We are not liable for damage or defects arising after delivery, including damage caused by incorrect handling, misuse, improper storage, assembly errors, or normal wear and tear. Minor cosmetic variations in finish, colour, or appearance that do not affect function or structural integrity are not considered defects.

8.6 Refunds

A full refund will only be considered where goods are confirmed as defective and cannot reasonably be rectified by repair, replacement parts, or partial compensation. Goods must be returned to or made available for collection by Impex Furniture UK at a designated location agreed in writing. No refund will be issued until goods have been received and inspected.

9. Assembly & Installation

Assembly instructions will be provided for all products requiring assembly. We advise customers to follow manufacturer guidelines carefully and to periodically check and tighten assembled items to avoid product damage or potential injury. We accept no liability for damage or injury arising from incorrect assembly or failure to follow assembly instructions.

10. Defect Policy (No General Warranty)

All goods are supplied on a wholesale B2B basis. We do not offer a general product warranty. Manufacturing defects must be reported within 2 days of delivery in accordance with our Returns & Defects policy set out in Clause 8 above.

Any claims beyond this window are subject to supplier approval and cannot be guaranteed. The warranty is void if the product is misused, incorrectly assembled, or handled in a manner not in accordance with the manufacturer’s guidelines.

11. Non-Circumvention

The Buyer shall not, directly or indirectly, approach, contact, negotiate with, or engage any supplier, manufacturer, factory, or agent introduced or disclosed by us, without our prior written consent. This obligation continues for a period of 3 years following the last transaction between the parties.
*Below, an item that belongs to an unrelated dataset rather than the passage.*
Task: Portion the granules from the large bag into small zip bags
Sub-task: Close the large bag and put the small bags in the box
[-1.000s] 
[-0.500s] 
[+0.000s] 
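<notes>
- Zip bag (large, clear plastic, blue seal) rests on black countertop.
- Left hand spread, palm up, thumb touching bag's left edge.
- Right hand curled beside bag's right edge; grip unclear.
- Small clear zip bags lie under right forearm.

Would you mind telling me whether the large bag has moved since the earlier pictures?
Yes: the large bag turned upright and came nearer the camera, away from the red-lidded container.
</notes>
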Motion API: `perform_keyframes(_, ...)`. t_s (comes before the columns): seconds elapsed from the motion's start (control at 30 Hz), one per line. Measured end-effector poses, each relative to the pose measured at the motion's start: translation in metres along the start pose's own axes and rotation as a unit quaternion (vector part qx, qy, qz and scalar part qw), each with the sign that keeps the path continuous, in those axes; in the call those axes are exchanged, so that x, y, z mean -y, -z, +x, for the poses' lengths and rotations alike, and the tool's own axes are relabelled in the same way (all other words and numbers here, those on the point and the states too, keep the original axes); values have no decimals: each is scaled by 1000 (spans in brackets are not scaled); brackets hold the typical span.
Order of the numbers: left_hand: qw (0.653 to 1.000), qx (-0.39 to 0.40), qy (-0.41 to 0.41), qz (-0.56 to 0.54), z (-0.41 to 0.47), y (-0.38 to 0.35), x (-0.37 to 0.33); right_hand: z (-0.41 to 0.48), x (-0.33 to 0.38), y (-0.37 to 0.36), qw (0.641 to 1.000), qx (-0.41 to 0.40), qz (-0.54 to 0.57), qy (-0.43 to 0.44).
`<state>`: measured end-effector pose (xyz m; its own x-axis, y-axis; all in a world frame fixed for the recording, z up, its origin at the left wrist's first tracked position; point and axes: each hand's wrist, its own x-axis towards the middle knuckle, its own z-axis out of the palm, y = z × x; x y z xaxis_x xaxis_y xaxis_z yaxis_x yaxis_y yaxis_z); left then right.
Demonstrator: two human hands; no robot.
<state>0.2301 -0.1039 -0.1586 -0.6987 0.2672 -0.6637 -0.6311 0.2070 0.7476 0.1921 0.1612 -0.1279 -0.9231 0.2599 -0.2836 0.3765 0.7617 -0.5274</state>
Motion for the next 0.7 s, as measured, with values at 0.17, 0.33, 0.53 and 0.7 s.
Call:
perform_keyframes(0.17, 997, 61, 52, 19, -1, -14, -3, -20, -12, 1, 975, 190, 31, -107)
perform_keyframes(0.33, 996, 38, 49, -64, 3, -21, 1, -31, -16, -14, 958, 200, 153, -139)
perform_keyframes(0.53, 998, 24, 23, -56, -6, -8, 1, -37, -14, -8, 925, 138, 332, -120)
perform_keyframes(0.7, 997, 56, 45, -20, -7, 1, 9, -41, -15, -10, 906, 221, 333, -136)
Any breach of this clause shall be considered a material breach of contract. We reserve the right to terminate all current and future supply arrangements and seek recovery of any resulting losses or damages.
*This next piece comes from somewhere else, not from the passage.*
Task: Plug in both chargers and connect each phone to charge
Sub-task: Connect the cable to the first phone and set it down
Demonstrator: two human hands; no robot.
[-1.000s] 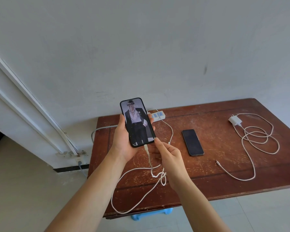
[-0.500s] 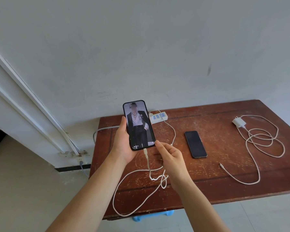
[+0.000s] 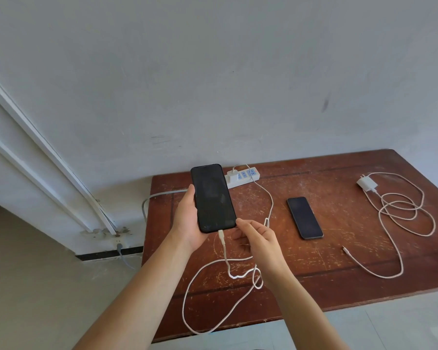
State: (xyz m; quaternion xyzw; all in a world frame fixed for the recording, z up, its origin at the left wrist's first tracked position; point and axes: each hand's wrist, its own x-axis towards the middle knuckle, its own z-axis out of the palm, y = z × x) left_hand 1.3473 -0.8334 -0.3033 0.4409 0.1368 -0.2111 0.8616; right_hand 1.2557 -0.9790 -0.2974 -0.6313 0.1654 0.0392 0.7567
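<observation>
My left hand (image 3: 187, 221) holds a black phone (image 3: 212, 198) upright above the table, its screen dark. A white cable (image 3: 223, 245) is plugged into its bottom and runs in loops to a white charger (image 3: 232, 175) seated in the power strip (image 3: 243, 177). My right hand (image 3: 257, 236) hovers just right of the phone's lower corner, fingers loosely apart, holding nothing. A second black phone (image 3: 304, 218) lies flat on the table, screen dark, unconnected. The second white charger (image 3: 366, 183) lies at the far right with its coiled cable (image 3: 402, 210); its free plug (image 3: 345, 248) rests near the second phone.
The worn brown wooden table (image 3: 339, 281) stands against a grey wall. The strip's grey cord (image 3: 147, 200) drops off the table's left edge toward a wall socket (image 3: 119, 242) near the floor. A white door frame (image 3: 48, 157) slants at left.
The held phone's screen went from lit with a picture to dark. My right hand let go of the cable plug and opened slightly beside the phone.
</observation>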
12. Limitation of Liability

Our total liability to the Buyer in respect of any order, whether arising in contract, tort, breach of statutory duty, or otherwise, shall not exceed the invoice value of the affected goods only.

We shall not be liable for any indirect, consequential, or special losses, including but not limited to loss of profit, loss of revenue, business interruption, or delays.

Nothing in these Terms shall limit or exclude our liability for death or personal injury caused by our negligence, fraud or fraudulent misrepresentation, or any liability that cannot be lawfully excluded under applicable law.

13. Retention of Title

Legal and beneficial title to the goods shall remain vested in the Seller until full payment of the invoice value has been received in cleared funds. Until title passes, the Buyer shall hold the goods as bailee for the Seller, stored separately, in good condition, and clearly identified as the Seller’s property.

We reserve the right to recover goods in respect of which title has not yet passed, and the Buyer grants us an irrevocable licence to enter any premises where such goods are stored for this purpose.

14. Force Majeure

Neither party shall be liable for any failure or delay in performing its obligations under these Terms to the extent caused by a Force Majeure Event. A Force Majeure Event means any event beyond a party’s reasonable control, including but not limited to: acts of God, fire, flood, earthquake, storm, epidemic or pandemic, acts of terrorism or war, government actions or sanctions, port congestion, shipping disruptions, carrier failures, factory shutdowns, or industrial action.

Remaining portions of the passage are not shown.